Previous study at Brazil was conducted in two distinct periods (August/2011 to February/2012 and September/2015 to February/2016) in slaughterhouses of the largest poultry slaughtering company. An occurrence of 13.1 and 6.8% of Campylobacter jejuni was observed in the first and second periods, respectively [28]. Additionally, to the fact that these slaughterhouses exported products to the European Union and were already implementing controls for Campylobacter to meet the new requirements announced by EU.

The prevalence and microbial load of Campylobacter observed in poultry farms were associated with the prevalence and microbial load identified in slaughterhouses [29]. Thus, it is expected that measures to reduce this pathogen at the primary chain reflect in reduction of contamination in slaughterhouses. However, these authors suggested that before adopting stringent biosafety protocols to reduce the occurrence of Campylobacter in farms, more information on the real impact and benefit of such measures should be available [29].
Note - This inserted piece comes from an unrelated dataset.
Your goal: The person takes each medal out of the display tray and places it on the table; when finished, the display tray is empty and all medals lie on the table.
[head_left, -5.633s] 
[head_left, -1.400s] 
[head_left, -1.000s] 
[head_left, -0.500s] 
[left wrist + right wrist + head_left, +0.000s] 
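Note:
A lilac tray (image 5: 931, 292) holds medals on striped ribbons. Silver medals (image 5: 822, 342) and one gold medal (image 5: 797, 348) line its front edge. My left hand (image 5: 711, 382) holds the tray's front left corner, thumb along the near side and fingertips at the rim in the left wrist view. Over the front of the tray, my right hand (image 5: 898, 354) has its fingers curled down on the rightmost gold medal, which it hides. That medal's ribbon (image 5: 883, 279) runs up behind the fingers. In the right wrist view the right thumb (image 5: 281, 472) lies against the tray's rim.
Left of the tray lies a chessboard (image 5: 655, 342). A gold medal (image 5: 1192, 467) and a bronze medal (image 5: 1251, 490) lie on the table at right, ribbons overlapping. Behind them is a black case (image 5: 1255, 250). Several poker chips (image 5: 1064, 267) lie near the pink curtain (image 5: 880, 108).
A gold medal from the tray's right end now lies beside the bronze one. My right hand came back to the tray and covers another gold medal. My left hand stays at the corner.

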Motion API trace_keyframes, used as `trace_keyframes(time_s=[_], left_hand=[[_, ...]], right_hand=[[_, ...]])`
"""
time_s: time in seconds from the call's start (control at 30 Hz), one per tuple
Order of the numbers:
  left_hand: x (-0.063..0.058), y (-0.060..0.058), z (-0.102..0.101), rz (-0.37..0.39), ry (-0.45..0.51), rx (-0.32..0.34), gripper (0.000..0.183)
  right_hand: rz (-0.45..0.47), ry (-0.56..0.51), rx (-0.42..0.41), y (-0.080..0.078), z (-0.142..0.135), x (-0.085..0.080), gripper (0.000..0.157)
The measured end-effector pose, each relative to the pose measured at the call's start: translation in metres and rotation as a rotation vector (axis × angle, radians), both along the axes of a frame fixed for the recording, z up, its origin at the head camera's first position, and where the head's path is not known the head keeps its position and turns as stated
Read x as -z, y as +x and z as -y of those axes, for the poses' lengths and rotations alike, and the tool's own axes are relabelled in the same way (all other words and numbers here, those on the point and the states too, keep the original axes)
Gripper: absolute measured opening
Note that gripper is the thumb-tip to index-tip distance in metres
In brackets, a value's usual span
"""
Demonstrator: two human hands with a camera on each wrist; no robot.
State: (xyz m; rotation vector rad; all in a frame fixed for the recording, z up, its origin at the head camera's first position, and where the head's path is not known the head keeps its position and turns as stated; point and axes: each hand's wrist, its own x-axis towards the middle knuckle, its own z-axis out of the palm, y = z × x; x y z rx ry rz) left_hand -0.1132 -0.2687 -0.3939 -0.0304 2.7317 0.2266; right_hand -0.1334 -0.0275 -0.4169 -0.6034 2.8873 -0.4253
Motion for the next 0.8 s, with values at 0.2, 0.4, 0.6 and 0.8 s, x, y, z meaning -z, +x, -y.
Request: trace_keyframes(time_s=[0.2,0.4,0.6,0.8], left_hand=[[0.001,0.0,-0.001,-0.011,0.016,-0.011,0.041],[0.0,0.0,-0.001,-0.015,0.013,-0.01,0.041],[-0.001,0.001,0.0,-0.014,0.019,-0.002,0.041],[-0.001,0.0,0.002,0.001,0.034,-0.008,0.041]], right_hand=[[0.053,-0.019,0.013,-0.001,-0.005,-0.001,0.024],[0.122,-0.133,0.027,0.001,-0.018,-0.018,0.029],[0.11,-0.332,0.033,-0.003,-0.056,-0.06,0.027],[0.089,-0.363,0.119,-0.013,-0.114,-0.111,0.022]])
It is possible to reduce between 44 and 95% the occurrence of human campylobacteriosis associated with chicken meat if there is a reduction of one to two logarithmic cycles in the concentration of this bacterium in the intestinal content of poultry [30]. Control measures based on good hygiene practices, generally supported by empirical scientific knowledge and experience, and risk-based measures defined from scientific knowledge [31]. These measures apply from the primary production chain (hatcheries, broiler farms) to the chicken slaughtering and processing industries. Control measures at the primary chain include biosecurity, including restricting access to facilities and birds; cleaning and disinfection of materials, equipment and installations; sanitary void; quality control of water and feed; frequent collection and proper disposal of dead birds [31].

The use of screens to eliminate or prevent mosquito proliferation seemed to reduce the occurrence of Campylobacter in the farm from 51.4 to 15.4% and the bird health status regarding Campylobacter is also important as it allows to schedule slaughter of positive lots in order to reduce the risk of cross-contamination. At slaughterhouses most control measures aim to prevent and reduce faecal contamination, including the use of chemical or physical carcass decontamination methods [31].

Campylobacter counts in chicken carcasses after cooling were associated with short transport and waiting period of the birds until slaughter, the high occurrence of gastrointestinal viscera rupture and the high Campylobacter count in the cecal content [32]. However, slaughterhouses with poor infrastructure and older technology might have higher Campylobacter reduction potentials by implementing modern equipment and up to date washing systems [33].

In Benin, was showed a contamination rate of Campylobacter in the chicken samples of 32.8% and that there is a real risk of poisoning among consumers of chicken meat. Also, the isolated Campylobacter strains are multidrug-resistant, which poses a problem in selecting Campylobacter strains in chicken farms, where antibiotics are used in an anarchic manner [34]. In Lithuania, it was observed occurrence of Campylobacter spp. in faecal samples was higher among crows (39.2%) than pigeons (30.0%), (P < 0.05) from parks and other public places. Wild birds and other environmental sources may contribute to the burden of illness as well [35].

Conclusions

Prevalence of Campylobacter spp. in chicken carcasses was 35.84%. No difference in prevalence was observed in relation to size of the slaughterhouses. Significant difference of Campylobacter prevalence in the states was observed.